## Task prompt
Read the entries below and pull out each line with the string "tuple".

++++++

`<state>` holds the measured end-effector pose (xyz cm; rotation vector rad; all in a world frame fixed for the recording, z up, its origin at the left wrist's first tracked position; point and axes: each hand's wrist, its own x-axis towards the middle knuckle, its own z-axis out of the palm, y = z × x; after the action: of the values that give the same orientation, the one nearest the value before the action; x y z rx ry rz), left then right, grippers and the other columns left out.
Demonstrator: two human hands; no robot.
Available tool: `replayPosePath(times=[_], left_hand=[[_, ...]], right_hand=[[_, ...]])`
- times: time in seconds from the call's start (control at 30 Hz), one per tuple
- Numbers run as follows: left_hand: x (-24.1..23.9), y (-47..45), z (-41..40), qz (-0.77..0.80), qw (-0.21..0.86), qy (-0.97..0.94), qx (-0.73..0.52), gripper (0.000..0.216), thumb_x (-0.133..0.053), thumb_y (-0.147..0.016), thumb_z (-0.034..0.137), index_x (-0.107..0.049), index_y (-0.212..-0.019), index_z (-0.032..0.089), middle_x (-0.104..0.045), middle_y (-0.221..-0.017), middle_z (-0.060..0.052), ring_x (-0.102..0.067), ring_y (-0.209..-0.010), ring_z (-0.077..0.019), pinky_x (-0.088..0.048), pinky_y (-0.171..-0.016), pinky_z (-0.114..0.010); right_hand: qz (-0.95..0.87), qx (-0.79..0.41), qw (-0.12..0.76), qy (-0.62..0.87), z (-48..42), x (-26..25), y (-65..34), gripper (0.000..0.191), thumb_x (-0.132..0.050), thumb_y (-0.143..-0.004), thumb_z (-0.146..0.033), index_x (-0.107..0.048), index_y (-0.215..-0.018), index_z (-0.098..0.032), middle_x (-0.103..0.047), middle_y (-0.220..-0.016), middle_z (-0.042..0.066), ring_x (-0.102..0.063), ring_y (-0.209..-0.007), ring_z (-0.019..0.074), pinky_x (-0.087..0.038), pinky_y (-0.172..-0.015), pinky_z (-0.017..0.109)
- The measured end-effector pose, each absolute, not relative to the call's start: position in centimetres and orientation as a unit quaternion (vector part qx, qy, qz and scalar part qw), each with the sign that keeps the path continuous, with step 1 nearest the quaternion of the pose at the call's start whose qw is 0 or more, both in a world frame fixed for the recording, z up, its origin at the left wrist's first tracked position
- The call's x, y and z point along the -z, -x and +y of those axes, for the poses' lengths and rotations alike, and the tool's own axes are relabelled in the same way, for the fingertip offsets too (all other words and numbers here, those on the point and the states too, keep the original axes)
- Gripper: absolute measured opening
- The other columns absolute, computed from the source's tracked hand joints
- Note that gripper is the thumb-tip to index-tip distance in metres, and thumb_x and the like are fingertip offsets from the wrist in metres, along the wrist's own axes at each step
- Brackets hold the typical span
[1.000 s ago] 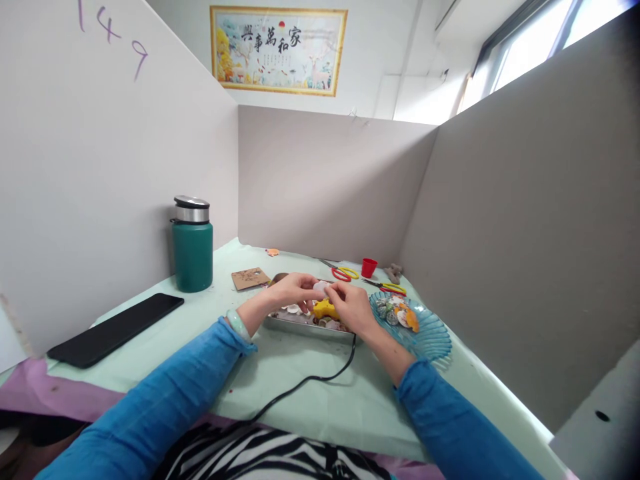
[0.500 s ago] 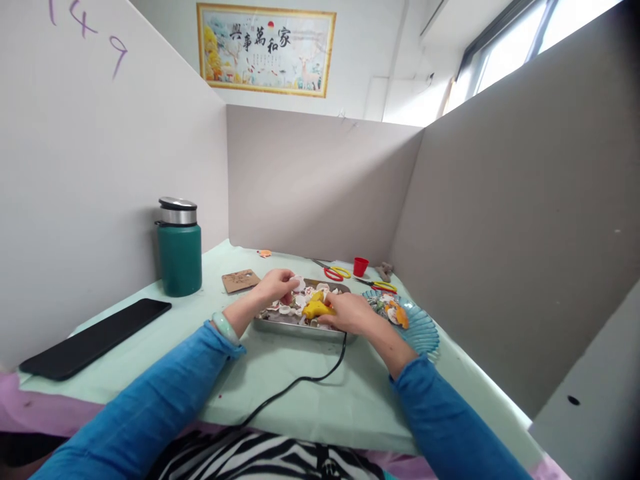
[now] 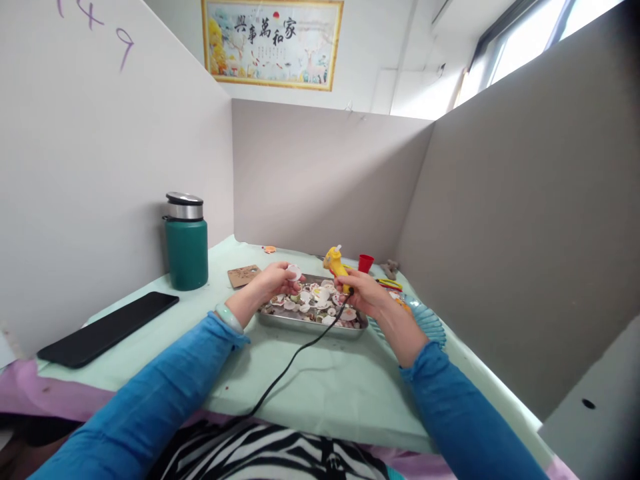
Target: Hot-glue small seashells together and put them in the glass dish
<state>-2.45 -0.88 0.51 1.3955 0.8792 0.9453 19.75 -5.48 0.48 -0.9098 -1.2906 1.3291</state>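
My left hand (image 3: pixel 280 280) is closed on a white seashell (image 3: pixel 295 272), held above the left end of a metal tray (image 3: pixel 300 326). The tray holds many small shells (image 3: pixel 320 293), mostly white with some pinkish and greenish ones. In my right hand (image 3: pixel 364 291) is a yellow glue gun (image 3: pixel 335 261), upright over the tray's right side with its pale nozzle pointing up. A black cord (image 3: pixel 290 363) runs from its handle across the tray rim and down to the table's front edge. The two hands are apart.
A green bottle (image 3: pixel 187 247) and a black flat case (image 3: pixel 110 329) are on the left. Behind the tray lie a brown card (image 3: pixel 243 275) and a red cup (image 3: pixel 366 263). On the right are a blue fluted plate (image 3: pixel 429 321) and scissors (image 3: pixel 389 284). Grey panels (image 3: pixel 320 173) surround the table.
My right hand has lifted the yellow glue gun off the shells and turned it upright. My left hand still holds the shell, with its pale face now showing more. The view has shifted slightly.
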Motion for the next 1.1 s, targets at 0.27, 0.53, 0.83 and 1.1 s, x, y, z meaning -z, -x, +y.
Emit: replayPosePath(times=[0.27,0.53,0.83,1.1], left_hand=[[-0.6,1.6,-2.3,0.383,0.586,-0.623,-0.350,0.036,-0.072,-0.064,0.035,-0.041,-0.072,0.018,-0.040,-0.053,0.007,-0.036,-0.043,-0.0040,-0.029,-0.042,-0.018],[-0.7,-0.4,-3.6,0.450,0.193,-0.842,-0.226,0.027,-0.060,-0.069,0.043,-0.058,-0.079,0.017,-0.054,-0.062,0.002,-0.049,-0.057,-0.0115,-0.035,-0.051,-0.021],[-1.0,-2.4,-3.5,0.346,0.132,-0.929,-0.017,0.034,-0.061,-0.067,0.033,-0.068,-0.098,0.024,-0.067,-0.083,-0.003,-0.059,-0.071,-0.0177,-0.041,-0.062,-0.023],[-0.4,-1.6,-1.7,0.450,-0.043,-0.892,-0.018,0.027,-0.058,-0.067,0.023,-0.071,-0.090,0.020,-0.069,-0.090,-0.013,-0.063,-0.082,-0.0276,-0.046,-0.071,-0.034]], right_hand=[[-0.439,-0.587,0.630,0.257,-6.3,-0.5,-18.3,0.017,-0.061,-0.059,-0.012,-0.050,-0.070,-0.018,-0.046,-0.061,-0.003,-0.039,-0.050,0.0074,-0.036,-0.044,0.021],[-0.468,-0.585,0.610,0.258,-6.7,-0.9,-18.5,0.021,-0.066,-0.069,-0.027,-0.054,-0.085,-0.020,-0.031,-0.050,-0.009,-0.028,-0.043,0.0067,-0.030,-0.040,0.020],[-0.445,-0.588,0.613,0.284,-6.1,-0.5,-18.6,0.024,-0.069,-0.069,-0.031,-0.051,-0.080,-0.020,-0.032,-0.050,-0.010,-0.028,-0.042,0.0055,-0.030,-0.039,0.018],[-0.448,-0.590,0.608,0.286,-5.9,-0.1,-18.6,0.027,-0.073,-0.066,-0.031,-0.050,-0.073,-0.019,-0.036,-0.049,-0.009,-0.030,-0.042,0.0050,-0.031,-0.039,0.019]])
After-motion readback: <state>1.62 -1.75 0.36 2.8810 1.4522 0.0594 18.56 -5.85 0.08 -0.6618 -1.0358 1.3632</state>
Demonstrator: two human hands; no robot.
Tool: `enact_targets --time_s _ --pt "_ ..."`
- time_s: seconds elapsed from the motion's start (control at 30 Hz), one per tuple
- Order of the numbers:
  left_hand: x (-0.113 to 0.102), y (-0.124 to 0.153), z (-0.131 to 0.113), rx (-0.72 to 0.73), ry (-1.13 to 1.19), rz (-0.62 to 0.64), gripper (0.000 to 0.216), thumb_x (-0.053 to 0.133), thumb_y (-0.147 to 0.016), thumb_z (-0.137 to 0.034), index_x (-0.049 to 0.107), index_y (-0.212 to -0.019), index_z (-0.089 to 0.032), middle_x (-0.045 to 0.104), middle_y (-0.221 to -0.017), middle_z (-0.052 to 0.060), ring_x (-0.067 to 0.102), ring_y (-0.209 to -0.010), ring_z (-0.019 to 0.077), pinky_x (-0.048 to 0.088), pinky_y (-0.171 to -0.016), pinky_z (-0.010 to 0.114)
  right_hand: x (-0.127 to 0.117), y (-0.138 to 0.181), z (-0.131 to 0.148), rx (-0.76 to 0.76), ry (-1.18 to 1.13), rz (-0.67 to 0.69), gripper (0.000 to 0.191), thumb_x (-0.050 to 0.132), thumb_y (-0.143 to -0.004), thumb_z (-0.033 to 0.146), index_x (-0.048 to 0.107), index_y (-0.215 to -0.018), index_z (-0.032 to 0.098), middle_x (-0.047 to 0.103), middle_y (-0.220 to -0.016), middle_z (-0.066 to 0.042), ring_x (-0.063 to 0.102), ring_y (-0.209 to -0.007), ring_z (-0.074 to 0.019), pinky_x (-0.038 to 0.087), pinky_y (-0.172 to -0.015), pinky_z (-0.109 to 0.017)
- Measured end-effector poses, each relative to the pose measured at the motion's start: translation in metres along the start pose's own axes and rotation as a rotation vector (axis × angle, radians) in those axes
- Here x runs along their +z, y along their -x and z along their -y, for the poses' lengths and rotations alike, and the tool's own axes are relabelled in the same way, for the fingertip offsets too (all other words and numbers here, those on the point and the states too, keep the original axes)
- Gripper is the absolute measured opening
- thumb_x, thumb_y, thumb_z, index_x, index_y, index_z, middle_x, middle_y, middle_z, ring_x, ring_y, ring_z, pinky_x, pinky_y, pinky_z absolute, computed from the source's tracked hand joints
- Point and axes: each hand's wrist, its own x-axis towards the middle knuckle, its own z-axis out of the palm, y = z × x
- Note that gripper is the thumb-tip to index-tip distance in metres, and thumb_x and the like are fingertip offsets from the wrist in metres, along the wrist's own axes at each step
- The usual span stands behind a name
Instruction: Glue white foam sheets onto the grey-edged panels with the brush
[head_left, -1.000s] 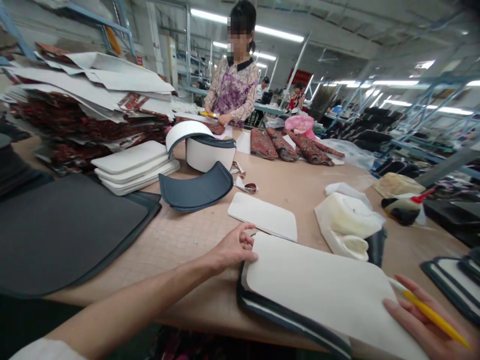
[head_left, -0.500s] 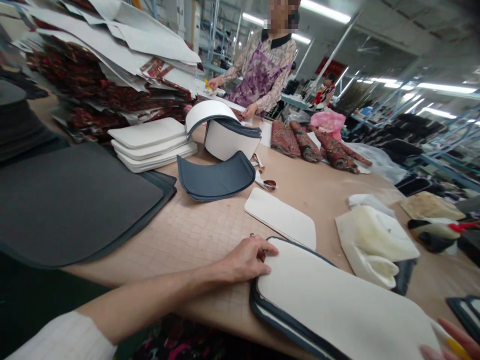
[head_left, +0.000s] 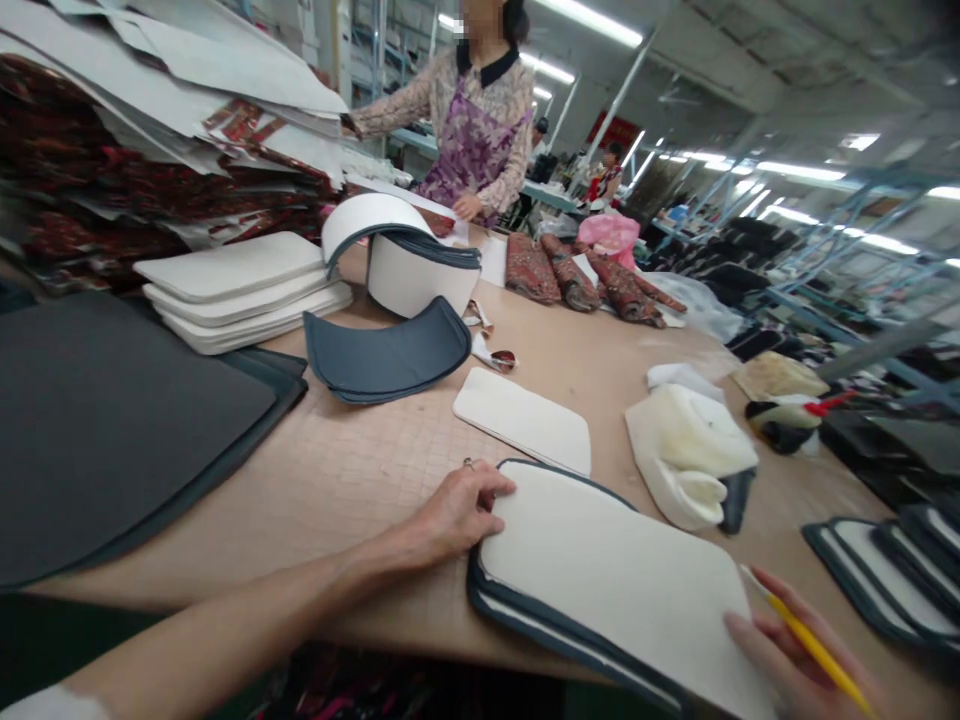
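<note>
The person's left hand sets thumb and forefinger, a narrow gap between their tips, on the left end of the white panel; whether they pinch it cannot be told. The panel lies on a stack of dark pads at the near edge of the table. A second ago its far edge hid the dark layer beneath; now a dark rim shows along that side, and the left fingers, raised off the far left corner then, are down on the panel. The right hand, largely cut off half a second ago, is back in view, fingers closed around a yellow pen, thumb on the panel's right end. At the far side, the co-worker, whose hands were close together a second ago, now has one arm stretched left toward the tall pile.
</note>
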Motion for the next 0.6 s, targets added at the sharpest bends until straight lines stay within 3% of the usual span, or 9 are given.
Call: enact_targets --time_s 0.1,0.27,0.6 --pt "-0.001 -0.002 -0.002 -0.011 0.006 0.017 0.044 0.058 -0.060 -0.009 0.063 -0.104 -0.012 0.056 -0.096 0.006 0.053 -0.082 0.0166 0.047 -0.074 0.029 0.014 0.007 0.008 0.075 -0.215 0.081 0.079 0.069 -0.064 0.052 0.034 -0.130 0.026 0.062 -0.082 0.000 0.062 -0.075 -0.0199 0.052 -0.065 -0.029" --pt "-0.004 -0.009 -0.007 -0.081 0.032 0.033 0.043 0.059 -0.062 -0.022 0.063 -0.104 -0.013 0.057 -0.104 0.008 0.056 -0.088 0.0204 0.048 -0.080 0.034 0.025 0.002 0.003 0.016 -0.376 0.084 0.081 0.072 -0.061 0.048 0.036 -0.127 0.016 0.064 -0.078 -0.001 0.060 -0.074 -0.0169 0.048 -0.070 -0.027" --pt "-0.005 -0.010 -0.024 -0.162 0.055 -0.079 0.040 0.071 -0.052 -0.037 0.070 -0.088 -0.019 0.065 -0.102 0.007 0.061 -0.088 0.0273 0.052 -0.078 0.038 0.038 -0.015 -0.017 -0.097 -0.278 0.031 0.071 0.065 -0.064 0.051 0.044 -0.122 0.015 0.064 -0.074 -0.002 0.058 -0.071 -0.0194 0.046 -0.073 -0.033"
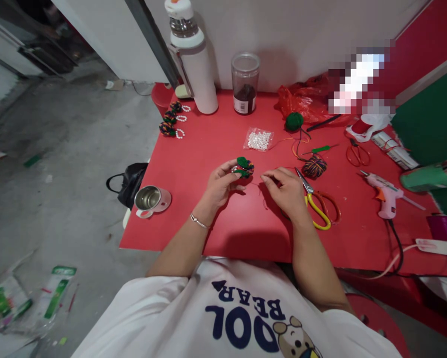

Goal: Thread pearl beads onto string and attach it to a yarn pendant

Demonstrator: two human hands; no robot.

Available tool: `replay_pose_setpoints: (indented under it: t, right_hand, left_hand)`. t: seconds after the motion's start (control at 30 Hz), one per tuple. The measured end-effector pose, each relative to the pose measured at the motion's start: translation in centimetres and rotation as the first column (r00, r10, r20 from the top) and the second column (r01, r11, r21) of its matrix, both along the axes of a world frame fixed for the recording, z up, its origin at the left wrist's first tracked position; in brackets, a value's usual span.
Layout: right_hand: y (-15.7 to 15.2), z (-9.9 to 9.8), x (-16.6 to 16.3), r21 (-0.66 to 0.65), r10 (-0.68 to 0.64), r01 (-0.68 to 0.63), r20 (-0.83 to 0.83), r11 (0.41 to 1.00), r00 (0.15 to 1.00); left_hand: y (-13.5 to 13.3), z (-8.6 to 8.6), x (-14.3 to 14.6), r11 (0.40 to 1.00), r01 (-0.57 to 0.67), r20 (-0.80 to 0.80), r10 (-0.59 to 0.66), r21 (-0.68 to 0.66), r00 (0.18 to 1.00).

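My left hand (220, 185) is closed around a small crocheted yarn piece (244, 168) in green and mixed dark colours, above the red table. Just to its right, my right hand (283, 188) pinches a thin thread (259, 189) that hangs down between the hands; whether a needle is in those fingertips is too small to tell. Beside my right wrist lie yellow-handled scissors (318, 211). A multicoloured yarn ball (314, 167) rests behind them, with a green-handled crochet hook (321, 149) close by. A clear bag of white beads (259, 139) lies beyond my left hand.
Several finished-looking yarn pieces with bead loops (170, 118) lie at the back left. Around them stand a white bottle (201, 69), a jar (245, 84) and a steel mug (152, 199). Rightward are a green yarn ball (294, 121), red scissors (358, 154) and a corded glue gun (385, 194).
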State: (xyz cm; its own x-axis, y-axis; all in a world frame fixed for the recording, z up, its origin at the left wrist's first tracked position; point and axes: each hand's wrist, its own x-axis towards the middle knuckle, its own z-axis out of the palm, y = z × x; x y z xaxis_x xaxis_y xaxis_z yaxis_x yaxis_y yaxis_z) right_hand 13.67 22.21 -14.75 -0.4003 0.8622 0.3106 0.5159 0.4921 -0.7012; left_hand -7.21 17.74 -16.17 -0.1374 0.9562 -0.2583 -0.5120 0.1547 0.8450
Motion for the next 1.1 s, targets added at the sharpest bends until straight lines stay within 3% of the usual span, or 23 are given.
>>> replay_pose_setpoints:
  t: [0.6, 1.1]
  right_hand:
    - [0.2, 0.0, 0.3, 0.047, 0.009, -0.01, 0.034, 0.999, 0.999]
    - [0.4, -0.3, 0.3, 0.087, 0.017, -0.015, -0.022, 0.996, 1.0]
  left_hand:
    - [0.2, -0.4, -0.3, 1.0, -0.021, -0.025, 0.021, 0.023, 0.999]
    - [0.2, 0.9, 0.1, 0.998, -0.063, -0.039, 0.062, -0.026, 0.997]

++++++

## Task answer
- times: time in seconds from the call's start (control at 30 Hz), one per tuple
- time_s: seconds elapsed from the motion's start (control at 30 Hz), one per tuple
Available tool: `replay_pose_setpoints: (indented under it: t, right_hand, left_hand)`. t: seconds after the motion's start (control at 30 Hz), one per tuple. The measured end-effector pose, each relative to the pose measured at the motion's start: translation in centimetres and rotation as the first column (r00, r10, r20 from the top) and the second column (r01, r11, r21) of its matrix, both along the axes of a world frame fixed for the recording, z up, its origin at the left wrist's first tracked position; in brackets, a value's usual span.

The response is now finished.